The new kernel security update for Ubuntu 14.04 LTS (Trusty Tahr) is here to address two flaws (CVE-2015-8539 and CVE-2017-15299) discovered by Dmitry Vyukov and Eric Biggers in Linux kernel's key management subsystem, which could allow a local attacker to either execute arbitrary code or crash the system via a denial of service.
It also patches a use-after-free vulnerability (CVE-2016-7913) in the device driver for XCeive xc2028/xc3028 tuners, as well as a race condition (CVE-2017-0794) discovered by Pengfei Ding, Chenfu Bao, and Lenx Wei in the generic SCSI driver (sg), all of which could allow a local attacker to crash the system or execute arbitrary code.
Other flaws patched in this kernel update include a NULL pointer dereference (CVE-2017-18216) found in the OCFS2 file system that may let a local attacker crash the system and a buffer overflow (CVE-2018-9518) in the NFC Logical Link Control Protocol (llcp), which could allow an attacker to crash the system or execute arbitrary code.
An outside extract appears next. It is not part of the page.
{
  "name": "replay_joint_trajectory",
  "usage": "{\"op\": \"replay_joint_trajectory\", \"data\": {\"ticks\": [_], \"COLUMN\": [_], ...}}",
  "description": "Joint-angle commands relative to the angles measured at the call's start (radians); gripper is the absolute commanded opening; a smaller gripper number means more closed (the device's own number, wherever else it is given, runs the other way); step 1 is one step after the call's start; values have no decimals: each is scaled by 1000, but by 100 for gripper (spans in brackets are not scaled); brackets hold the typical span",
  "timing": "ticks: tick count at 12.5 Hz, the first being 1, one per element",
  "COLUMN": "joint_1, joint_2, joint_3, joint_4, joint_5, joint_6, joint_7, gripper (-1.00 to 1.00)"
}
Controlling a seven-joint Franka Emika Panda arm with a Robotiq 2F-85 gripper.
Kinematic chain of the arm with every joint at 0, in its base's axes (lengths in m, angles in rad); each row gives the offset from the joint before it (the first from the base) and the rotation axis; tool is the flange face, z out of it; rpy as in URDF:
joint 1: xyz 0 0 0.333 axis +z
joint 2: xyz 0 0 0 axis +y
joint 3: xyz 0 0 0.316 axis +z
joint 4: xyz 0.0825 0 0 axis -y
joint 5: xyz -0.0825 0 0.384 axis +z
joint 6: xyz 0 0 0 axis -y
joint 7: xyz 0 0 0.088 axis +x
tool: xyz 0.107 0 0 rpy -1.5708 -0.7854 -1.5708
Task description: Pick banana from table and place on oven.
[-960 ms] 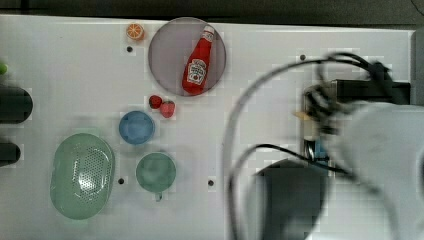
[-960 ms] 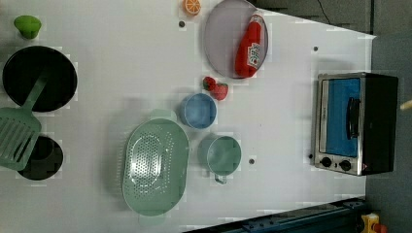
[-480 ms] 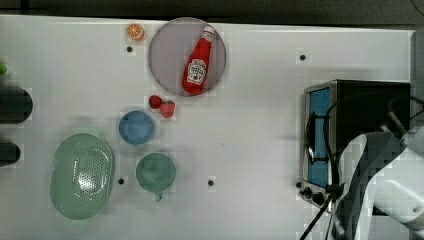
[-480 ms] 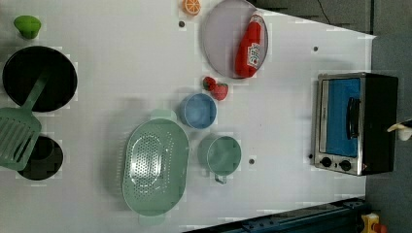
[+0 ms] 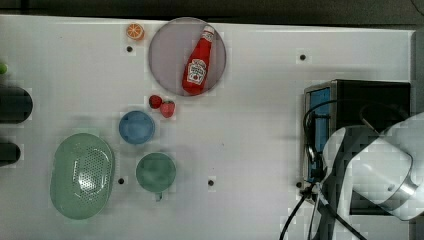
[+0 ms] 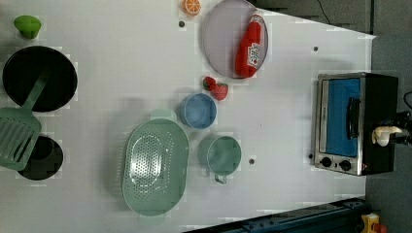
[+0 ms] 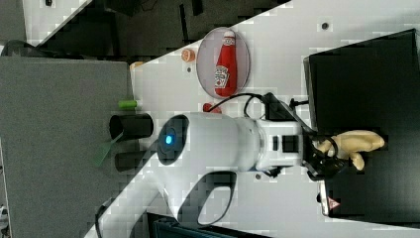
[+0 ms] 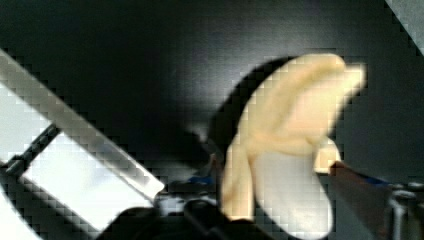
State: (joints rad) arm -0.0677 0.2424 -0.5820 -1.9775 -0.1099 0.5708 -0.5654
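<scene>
Above the oven [image 7: 366, 64] top, the end effector [image 7: 331, 161] at 6 o'clock grasps the banana [image 7: 354, 144]; release remains.

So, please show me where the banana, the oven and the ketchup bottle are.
banana [image 7: 357, 143]: right view, on its pale body.
oven [image 6: 342, 119]: left view, on its blue glass door.
ketchup bottle [image 5: 197, 67]: top view, on its red body near the label.

In the top view the white robot arm [image 5: 380, 175] covers part of the boxy black-topped toaster oven [image 5: 370, 95] and is cut by the picture's edge. In the wrist view the pale cream toy banana [image 8: 290, 145] is blurred, its lower end cropped; whether it touches the oven's top cannot be told.
</scene>
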Motion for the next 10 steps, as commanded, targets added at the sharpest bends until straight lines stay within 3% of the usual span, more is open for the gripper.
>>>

Lastly, the security update also addresses two race conditions (CVE-2018-1000004 and CVE-2018-7566) discovered by Luo Quan, Wei Yang, and Fan LongFei in the Advanced Linux Sound Architecture (ALSA) subsystem, which could allow a local attacker to cause a denial of service (system deadlock or system crash), as well as to possibly execute arbitrary code.
Users must update their systems immediately
If you're using the original Linux 3.13 kernel of the Ubuntu 14.04 LTS (Trusty Tahr) operating systems series, you must update your system(s) to linux-image-3.13.0-161.211, which is available for 32-bit, 64-bit, and PowerPC (PPC and PPC64) architectures. This kernel is available for Ubuntu 12.04 ESM users, too.
Make sure you reboot your systems after installing the new kernel version, and you should also recompile any third-party kernel modules you might have installed for various software that need them, such as VirtualBox or the Nvidia GPU drivers. More details are available in the security advisory.